#### [WORK REQUIRED]
From the records below, take each line where the string "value" shows up and copy it.

#### [DATASET RECORDS]

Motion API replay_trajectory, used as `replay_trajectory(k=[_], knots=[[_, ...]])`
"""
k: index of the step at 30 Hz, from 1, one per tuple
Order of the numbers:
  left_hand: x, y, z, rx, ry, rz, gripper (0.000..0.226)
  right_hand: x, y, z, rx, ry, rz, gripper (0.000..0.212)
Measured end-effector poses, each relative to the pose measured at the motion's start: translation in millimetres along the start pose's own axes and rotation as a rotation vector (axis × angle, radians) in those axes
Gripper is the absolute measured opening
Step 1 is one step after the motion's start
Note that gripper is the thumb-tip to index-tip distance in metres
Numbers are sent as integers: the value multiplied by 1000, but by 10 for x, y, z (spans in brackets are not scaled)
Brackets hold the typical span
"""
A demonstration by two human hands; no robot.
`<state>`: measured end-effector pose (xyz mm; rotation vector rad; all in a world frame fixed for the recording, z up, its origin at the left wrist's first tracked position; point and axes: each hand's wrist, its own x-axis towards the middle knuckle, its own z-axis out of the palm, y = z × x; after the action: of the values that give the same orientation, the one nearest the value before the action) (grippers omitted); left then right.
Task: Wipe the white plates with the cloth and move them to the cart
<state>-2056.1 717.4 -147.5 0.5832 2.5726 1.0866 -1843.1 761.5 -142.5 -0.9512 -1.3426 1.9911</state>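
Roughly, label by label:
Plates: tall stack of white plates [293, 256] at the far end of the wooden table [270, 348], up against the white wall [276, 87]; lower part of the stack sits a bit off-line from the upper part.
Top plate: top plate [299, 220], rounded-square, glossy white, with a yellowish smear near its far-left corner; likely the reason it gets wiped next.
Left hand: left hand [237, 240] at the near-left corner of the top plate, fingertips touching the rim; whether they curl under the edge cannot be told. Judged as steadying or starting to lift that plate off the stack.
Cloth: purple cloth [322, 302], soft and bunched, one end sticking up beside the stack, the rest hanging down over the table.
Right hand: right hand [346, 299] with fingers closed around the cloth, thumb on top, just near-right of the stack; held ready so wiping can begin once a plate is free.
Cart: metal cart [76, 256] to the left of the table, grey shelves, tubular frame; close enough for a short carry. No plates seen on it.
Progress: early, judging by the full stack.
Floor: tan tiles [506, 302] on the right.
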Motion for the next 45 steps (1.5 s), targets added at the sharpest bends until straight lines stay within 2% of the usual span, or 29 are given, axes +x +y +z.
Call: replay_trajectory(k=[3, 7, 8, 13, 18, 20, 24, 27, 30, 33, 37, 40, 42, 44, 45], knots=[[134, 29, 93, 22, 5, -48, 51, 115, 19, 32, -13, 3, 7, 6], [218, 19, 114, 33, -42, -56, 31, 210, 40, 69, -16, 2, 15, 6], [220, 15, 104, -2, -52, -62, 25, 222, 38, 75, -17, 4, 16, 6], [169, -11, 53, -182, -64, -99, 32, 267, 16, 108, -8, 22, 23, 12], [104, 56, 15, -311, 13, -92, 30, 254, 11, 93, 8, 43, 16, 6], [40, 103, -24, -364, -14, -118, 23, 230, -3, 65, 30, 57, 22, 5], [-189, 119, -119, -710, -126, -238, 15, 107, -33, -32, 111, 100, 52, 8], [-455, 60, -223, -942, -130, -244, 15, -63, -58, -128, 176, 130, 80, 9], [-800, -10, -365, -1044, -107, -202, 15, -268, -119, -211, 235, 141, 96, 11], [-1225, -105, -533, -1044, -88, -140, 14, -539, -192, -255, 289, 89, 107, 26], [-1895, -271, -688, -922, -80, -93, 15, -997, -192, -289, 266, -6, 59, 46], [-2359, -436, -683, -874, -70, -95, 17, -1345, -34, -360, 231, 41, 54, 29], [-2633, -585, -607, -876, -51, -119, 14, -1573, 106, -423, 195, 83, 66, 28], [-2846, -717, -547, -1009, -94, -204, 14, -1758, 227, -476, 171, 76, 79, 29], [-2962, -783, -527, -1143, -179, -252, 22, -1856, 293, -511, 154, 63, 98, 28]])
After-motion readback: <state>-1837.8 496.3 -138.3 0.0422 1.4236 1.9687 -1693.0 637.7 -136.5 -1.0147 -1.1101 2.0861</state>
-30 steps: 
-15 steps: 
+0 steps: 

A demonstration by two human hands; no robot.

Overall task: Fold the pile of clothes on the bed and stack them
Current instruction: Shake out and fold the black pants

#### [ANSWER AREA]
Numbers are sent as integers: the value multiplied by 1000, but by 10 for x, y, z (spans in brackets are not scaled)
`<state>`: measured end-effector pose (xyz mm; rotation vector rad; all in a world frame fixed for the recording, z up, its origin at the left wrist's first tracked position; point and axes: each hand's wrist, its own x-axis towards the middle knuckle, its own z-axis out of the palm, y = z × x; after the action: of the values that give the same orientation, the one nearest the value before the action) (grippers omitted); left then right.

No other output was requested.